### What needs to be done
Copy the lines below that contain "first".

*** Opening of Source data ***

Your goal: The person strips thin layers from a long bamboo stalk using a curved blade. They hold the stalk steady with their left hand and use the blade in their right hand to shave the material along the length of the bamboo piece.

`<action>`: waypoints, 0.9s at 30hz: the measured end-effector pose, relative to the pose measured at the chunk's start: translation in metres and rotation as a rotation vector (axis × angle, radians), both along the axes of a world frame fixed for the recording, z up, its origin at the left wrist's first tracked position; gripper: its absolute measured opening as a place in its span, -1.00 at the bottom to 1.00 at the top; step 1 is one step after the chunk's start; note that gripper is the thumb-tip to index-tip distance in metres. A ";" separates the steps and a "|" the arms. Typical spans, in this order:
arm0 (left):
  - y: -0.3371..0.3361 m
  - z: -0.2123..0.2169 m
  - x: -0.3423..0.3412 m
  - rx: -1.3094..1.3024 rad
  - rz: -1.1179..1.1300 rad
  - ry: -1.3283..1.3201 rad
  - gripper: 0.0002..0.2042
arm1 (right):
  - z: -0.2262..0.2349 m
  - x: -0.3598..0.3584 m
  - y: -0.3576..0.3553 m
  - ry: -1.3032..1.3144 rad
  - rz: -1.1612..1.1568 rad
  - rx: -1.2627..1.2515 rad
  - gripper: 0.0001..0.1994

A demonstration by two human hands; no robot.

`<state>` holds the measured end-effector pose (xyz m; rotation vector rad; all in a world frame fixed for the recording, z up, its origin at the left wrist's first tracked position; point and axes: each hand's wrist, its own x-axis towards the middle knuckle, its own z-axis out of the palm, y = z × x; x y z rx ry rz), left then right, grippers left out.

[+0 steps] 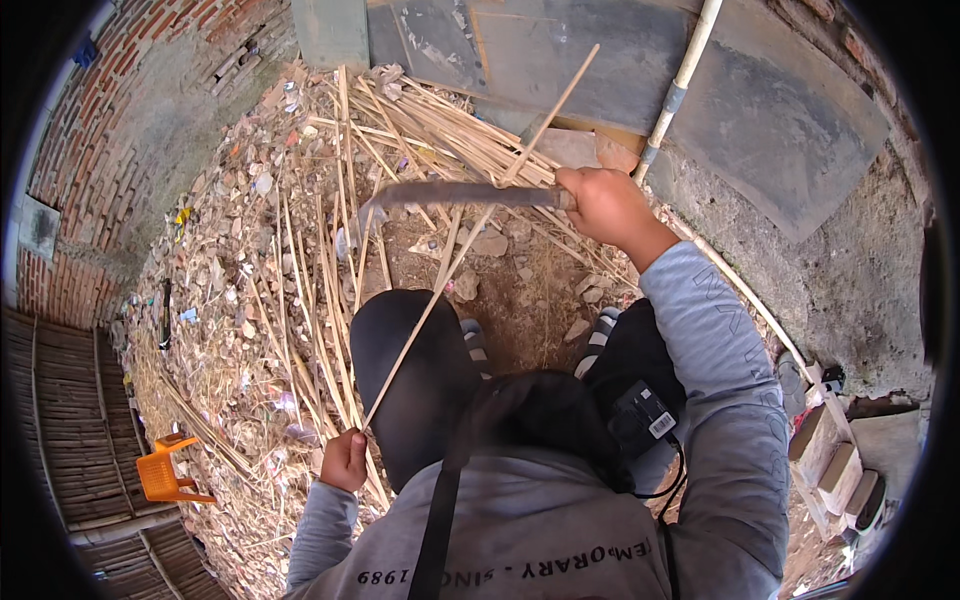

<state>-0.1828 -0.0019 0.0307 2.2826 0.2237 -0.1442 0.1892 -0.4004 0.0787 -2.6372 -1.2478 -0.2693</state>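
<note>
My left hand (344, 462) is closed on the lower end of a long, thin bamboo strip (418, 325). From there the strip slants up to the right, over my dark-clothed left knee. In my right hand (605, 208) is the handle of a machete with a hooked tip (440, 194). Its dark blade points left and crosses the strip in its upper half; whether the edge bites into it I cannot tell. A small raised sliver seems to stand at the crossing.
Many bamboo strips (440, 120) lie ahead and to the left on rubble-strewn ground (230, 270). A pale pipe (688, 70) leans by dark panels (780, 130) at the right. An orange plastic chair (165, 470) is at the left, near a slatted wall (70, 420).
</note>
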 end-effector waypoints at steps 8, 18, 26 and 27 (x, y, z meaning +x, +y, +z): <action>0.009 -0.004 -0.011 -0.057 0.050 0.055 -0.49 | 0.006 -0.007 0.004 0.034 -0.130 0.071 -0.74; 0.015 0.007 -0.012 0.013 0.013 0.084 -0.52 | -0.008 0.006 -0.011 0.022 -0.243 0.047 -0.72; -0.008 0.019 -0.003 0.040 0.071 -0.147 -0.74 | -0.005 0.004 -0.015 -0.013 -0.194 0.038 -0.81; -0.011 0.020 0.002 0.040 0.072 -0.151 -0.74 | -0.005 0.003 -0.015 -0.022 -0.203 0.019 -0.81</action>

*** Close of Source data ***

### Response
`<action>`: waypoints, 0.9s at 30hz: the measured end-effector pose, relative to the pose measured at the chunk's start: translation in metres and rotation as a rotation vector (axis × angle, radians), both along the axes of a world frame fixed for the recording, z up, its origin at the left wrist's first tracked position; gripper: its absolute measured opening as a place in its span, -1.00 at the bottom to 1.00 at the top; step 1 is one step after the chunk's start; note that gripper is the thumb-tip to index-tip distance in metres. A ";" separates the steps and a "|" the arms. Typical spans, in this order:
`<state>` holds the measured end-effector pose (xyz m; rotation vector rad; all in a world frame fixed for the recording, z up, its origin at the left wrist's first tracked position; point and axes: each hand's wrist, its own x-axis towards the middle knuckle, its own z-axis out of the palm, y = z × x; x y z rx ry rz), left then right, grippers left out.

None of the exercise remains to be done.